Question

Question #71890

A brass ball is shot vertically upward from the surface of an atmosphere-free planet with an
initial speed of 20.0 m/s. One second later, the ball has an instantaneous velocity in the upward
direction of 15.0 m/s.
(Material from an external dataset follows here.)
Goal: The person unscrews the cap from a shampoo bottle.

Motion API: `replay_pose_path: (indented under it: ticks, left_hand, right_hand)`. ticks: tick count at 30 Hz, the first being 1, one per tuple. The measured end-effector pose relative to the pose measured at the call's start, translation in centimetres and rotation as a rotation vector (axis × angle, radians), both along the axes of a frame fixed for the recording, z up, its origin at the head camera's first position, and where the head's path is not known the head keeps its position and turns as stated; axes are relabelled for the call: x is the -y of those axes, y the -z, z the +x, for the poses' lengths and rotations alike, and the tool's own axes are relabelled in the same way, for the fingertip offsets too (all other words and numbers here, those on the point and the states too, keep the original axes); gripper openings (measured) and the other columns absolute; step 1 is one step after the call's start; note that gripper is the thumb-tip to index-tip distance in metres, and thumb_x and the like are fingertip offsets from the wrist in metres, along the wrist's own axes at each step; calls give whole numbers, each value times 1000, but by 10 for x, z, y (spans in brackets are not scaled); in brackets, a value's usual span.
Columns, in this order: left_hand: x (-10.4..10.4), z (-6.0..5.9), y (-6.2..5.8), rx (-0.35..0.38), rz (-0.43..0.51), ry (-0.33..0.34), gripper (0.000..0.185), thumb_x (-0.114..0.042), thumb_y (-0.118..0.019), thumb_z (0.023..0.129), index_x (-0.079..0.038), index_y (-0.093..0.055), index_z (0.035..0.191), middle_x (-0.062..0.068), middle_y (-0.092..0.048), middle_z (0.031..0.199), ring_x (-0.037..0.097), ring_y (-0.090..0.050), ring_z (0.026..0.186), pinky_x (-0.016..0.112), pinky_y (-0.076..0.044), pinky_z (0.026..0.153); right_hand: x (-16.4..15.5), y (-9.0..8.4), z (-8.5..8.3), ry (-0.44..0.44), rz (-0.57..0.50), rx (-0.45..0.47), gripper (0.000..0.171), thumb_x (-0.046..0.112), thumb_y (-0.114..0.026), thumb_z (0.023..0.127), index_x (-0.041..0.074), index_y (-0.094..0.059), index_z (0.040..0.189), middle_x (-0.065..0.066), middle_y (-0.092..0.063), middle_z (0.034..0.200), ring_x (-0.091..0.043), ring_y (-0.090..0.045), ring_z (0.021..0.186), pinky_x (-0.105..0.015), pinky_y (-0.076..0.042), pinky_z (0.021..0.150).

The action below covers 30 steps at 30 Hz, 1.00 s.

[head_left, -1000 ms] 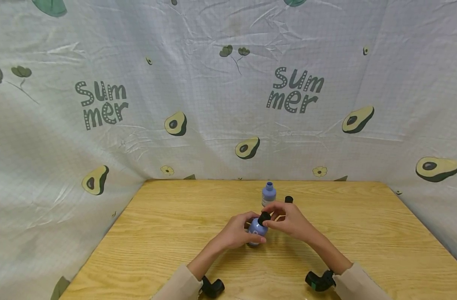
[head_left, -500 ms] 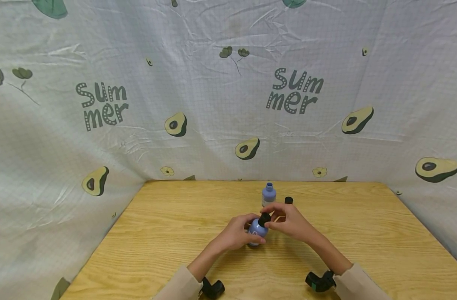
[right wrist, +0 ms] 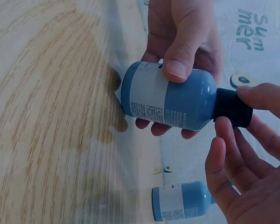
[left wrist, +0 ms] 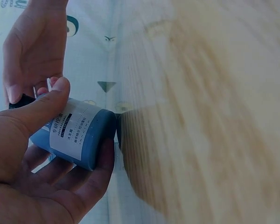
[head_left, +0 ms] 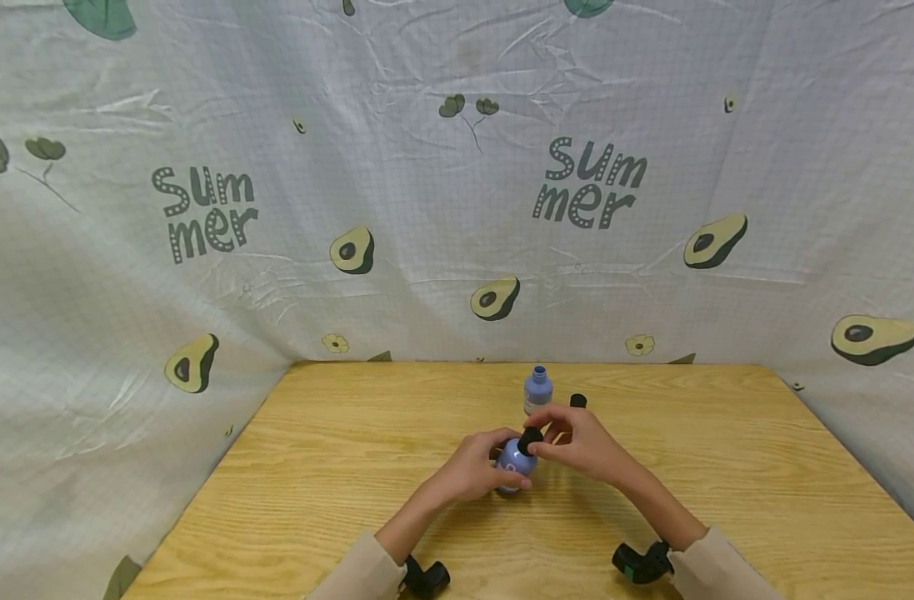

How high does the ball rise?

Expert's answer

Answer on Question 71890, Physics, Other

Question:

A brass ball is shot vertically upward from the surface of an atmosphere-free planet with an initial speed of $20\ \mathrm{m/s}$ . One second later, the ball has an instantaneous velocity in the upward direction of $15\ \mathrm{m/s}$ . How high does the ball rise?

Solution:

Let’s first find the acceleration due to gravity on the planet from the kinematic equation:

v = v_0 + g t.

Then, we get:

g = \frac{v - v_0}{t} = \frac{15\ \frac{\mathrm{m}}{\mathrm{s}} - 20\ \frac{\mathrm{m}}{\mathrm{s}}}{1.0\ \mathrm{s}} = -5.0\ \frac{\mathrm{m}}{\mathrm{s}^2}.

The sign minus indicates that the acceleration due to gravity directed downward to the surface of the planet.

Then, we can find the time, $t_{\text{max}}$ , that needs the ball to reach the maximum height from the same kinematic equation (also, at maximum height $v = 0$ ):

0 = v_0 + g t_{\text{max}},

t_{\text{max}} = -\frac{v_0}{-g} = -\frac{20\ \frac{\mathrm{m}}{\mathrm{s}}}{-5.0\ \frac{\mathrm{m}}{\mathrm{s}^2}} = 4.0\ \mathrm{s}.

Finally, we can find how high does the ball rise from another kinematic equation:

h_{\text{max}} = v_0 t_{\text{max}} + \frac{1}{2} g t_{\text{max}}^2 = 20\ \frac{\mathrm{m}}{\mathrm{s}} \cdot 4.0\ \mathrm{s} - \frac{1}{2} \cdot 5.0\ \frac{\mathrm{m}}{\mathrm{s}^2} \cdot (4.0\ \mathrm{s})^2 = 40.0\ \mathrm{m}.

Answer:

h_{\text{max}} = 40.0\ \mathrm{m}.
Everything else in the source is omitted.